__YOUR TASK__
Pick out all lines of the entries that include the word "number" and copy them.

-- Opening Marker --

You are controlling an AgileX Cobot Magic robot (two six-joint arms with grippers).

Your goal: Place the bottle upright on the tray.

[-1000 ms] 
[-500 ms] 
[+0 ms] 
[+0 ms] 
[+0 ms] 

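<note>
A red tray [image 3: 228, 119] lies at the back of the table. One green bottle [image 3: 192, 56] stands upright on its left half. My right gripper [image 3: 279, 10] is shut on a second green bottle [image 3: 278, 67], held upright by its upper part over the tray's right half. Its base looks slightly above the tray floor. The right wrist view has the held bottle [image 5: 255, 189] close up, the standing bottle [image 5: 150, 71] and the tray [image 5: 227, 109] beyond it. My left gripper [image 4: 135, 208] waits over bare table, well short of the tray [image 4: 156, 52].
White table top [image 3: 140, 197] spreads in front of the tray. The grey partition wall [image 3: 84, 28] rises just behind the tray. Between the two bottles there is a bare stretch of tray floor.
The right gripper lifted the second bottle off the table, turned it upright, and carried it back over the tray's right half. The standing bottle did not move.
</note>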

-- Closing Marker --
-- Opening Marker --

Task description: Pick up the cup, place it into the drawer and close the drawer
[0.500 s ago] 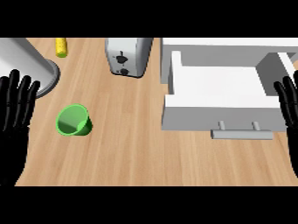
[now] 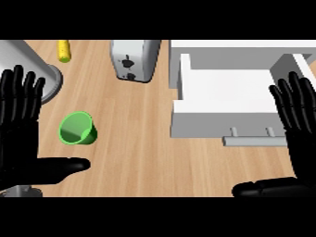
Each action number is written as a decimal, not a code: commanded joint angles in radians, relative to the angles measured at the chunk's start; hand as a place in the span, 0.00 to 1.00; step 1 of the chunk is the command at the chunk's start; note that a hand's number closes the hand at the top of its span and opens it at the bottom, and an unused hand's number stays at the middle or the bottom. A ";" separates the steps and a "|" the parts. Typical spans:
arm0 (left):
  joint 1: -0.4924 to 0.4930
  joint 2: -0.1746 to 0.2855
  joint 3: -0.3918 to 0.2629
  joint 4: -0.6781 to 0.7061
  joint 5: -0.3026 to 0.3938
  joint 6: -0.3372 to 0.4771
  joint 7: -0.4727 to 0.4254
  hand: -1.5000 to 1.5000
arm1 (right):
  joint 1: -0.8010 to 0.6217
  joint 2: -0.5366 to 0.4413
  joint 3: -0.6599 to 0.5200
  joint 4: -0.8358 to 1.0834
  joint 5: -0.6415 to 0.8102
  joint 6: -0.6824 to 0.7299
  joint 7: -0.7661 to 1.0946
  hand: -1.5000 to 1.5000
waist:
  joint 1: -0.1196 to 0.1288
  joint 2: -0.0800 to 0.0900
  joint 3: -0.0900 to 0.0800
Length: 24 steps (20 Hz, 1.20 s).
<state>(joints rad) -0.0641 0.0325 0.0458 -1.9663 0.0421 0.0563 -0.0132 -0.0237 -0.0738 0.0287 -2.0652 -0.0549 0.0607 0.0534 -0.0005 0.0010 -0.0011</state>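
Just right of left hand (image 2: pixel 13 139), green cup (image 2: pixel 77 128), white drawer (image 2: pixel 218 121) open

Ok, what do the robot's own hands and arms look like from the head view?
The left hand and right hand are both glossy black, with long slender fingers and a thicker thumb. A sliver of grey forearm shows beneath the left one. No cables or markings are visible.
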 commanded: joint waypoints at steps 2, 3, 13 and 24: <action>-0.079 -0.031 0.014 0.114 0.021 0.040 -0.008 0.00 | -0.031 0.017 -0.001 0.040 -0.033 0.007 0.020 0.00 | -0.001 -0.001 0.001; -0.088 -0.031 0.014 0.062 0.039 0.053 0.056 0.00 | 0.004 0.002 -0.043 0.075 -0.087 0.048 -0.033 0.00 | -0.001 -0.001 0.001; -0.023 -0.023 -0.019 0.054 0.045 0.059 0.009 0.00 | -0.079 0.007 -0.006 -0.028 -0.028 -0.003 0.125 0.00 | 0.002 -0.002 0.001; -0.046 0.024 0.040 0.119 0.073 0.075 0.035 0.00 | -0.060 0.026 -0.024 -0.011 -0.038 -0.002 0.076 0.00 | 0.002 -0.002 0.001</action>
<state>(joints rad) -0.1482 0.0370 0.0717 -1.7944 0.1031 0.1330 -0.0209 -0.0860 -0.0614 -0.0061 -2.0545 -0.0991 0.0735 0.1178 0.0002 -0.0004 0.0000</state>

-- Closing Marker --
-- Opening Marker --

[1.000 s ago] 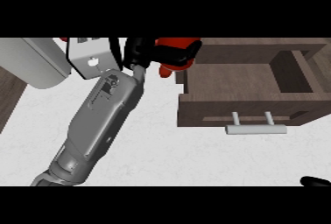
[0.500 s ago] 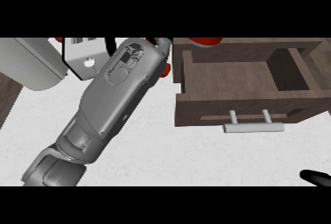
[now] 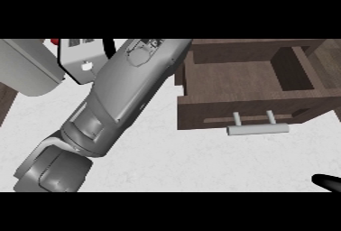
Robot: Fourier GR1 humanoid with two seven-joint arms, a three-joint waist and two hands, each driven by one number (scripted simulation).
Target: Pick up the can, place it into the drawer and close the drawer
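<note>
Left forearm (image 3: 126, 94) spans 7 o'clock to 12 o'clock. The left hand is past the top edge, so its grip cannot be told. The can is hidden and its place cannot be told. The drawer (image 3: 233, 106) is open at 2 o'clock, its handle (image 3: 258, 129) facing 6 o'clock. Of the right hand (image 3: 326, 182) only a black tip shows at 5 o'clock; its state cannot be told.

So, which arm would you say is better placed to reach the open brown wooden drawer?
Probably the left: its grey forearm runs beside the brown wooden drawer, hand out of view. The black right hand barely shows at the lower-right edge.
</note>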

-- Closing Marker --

__RESPONSE__
Each action number is written as a decimal, not a code: commanded joint angles in radians, relative to the angles measured at the chunk's start; hand as a place in the span, 0.00 to 1.00; step 1 of the chunk is the command at the chunk's start; note that a hand's number closes the hand at the top of its span and opens it at the bottom, and an unused hand's number stays at the middle or the bottom. A ";" separates the steps and a "|" the parts. Typical spans:
Robot: Fourier GR1 humanoid with two seven-joint arms, a three-joint waist and two hands, each driven by one number (scripted simulation).

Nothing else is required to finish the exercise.